What needs to be done:
Which lines hold the string "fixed"? Copy each of them from the material below.

Dataset extract:
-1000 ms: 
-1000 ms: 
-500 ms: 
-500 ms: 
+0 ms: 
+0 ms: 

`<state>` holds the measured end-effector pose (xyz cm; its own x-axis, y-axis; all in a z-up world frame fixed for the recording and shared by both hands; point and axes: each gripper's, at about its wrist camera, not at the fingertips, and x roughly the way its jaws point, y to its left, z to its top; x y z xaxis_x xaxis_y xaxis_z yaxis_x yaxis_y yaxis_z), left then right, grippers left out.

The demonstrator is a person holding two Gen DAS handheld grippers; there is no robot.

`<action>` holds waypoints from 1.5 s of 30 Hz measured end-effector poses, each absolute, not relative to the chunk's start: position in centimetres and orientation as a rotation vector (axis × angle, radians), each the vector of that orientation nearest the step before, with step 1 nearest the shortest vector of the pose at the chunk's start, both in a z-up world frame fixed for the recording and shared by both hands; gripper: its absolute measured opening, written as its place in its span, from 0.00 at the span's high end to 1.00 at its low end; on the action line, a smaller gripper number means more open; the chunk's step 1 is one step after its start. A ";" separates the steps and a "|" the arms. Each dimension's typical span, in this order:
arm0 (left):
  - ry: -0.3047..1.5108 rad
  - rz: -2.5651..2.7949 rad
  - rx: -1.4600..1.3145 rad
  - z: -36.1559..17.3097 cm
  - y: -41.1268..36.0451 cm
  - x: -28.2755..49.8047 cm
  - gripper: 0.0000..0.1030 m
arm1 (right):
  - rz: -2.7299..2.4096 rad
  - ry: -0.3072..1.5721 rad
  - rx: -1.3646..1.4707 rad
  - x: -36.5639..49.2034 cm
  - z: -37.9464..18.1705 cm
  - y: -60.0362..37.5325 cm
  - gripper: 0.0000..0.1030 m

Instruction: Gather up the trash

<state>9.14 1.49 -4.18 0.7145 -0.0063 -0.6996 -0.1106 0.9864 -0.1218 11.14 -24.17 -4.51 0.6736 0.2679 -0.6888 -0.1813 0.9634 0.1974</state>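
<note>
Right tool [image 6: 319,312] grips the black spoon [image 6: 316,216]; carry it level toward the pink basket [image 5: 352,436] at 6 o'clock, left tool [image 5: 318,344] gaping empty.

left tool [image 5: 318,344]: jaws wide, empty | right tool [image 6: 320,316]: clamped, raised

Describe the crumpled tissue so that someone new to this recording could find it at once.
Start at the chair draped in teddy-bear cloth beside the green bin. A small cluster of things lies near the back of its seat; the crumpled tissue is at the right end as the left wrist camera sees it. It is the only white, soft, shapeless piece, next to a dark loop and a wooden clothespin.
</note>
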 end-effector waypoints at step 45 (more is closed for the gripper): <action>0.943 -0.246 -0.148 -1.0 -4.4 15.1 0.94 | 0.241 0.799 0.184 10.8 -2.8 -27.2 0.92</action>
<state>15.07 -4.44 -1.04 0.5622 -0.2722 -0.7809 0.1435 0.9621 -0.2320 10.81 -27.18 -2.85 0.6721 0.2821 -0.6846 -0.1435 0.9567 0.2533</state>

Final answer:
`<state>` holds the measured end-effector pose (xyz cm; its own x-axis, y-axis; all in a z-up world frame fixed for the recording and shared by both hands; point and axes: each gripper's, at about its wrist camera, not at the fingertips, and x roughly the way its jaws point, y to its left, z to its top; x y z xaxis_x xaxis_y xaxis_z yaxis_x yaxis_y yaxis_z), left then right, grippers left out.
`<action>` holds waypoints from 1.5 s of 30 Hz measured end-effector poses, each absolute, not relative to the chunk's start: position in centimetres and orientation as a rotation vector (axis × angle, radians), each the vector of that orientation nearest the step before, with step 1 nearest the shortest vector of the pose at the chunk's start, both in a z-up world frame fixed for the recording and shared by both hands; gripper: its absolute measured opening, written as its place in its span, from 0.00 at the span's high end to 1.00 at its low end; on the action line, a smaller gripper number means more open; the chunk's step 1 is one step after its start. A ";" separates the steps and a "|" the arms. Each dimension's typical span, in this order:

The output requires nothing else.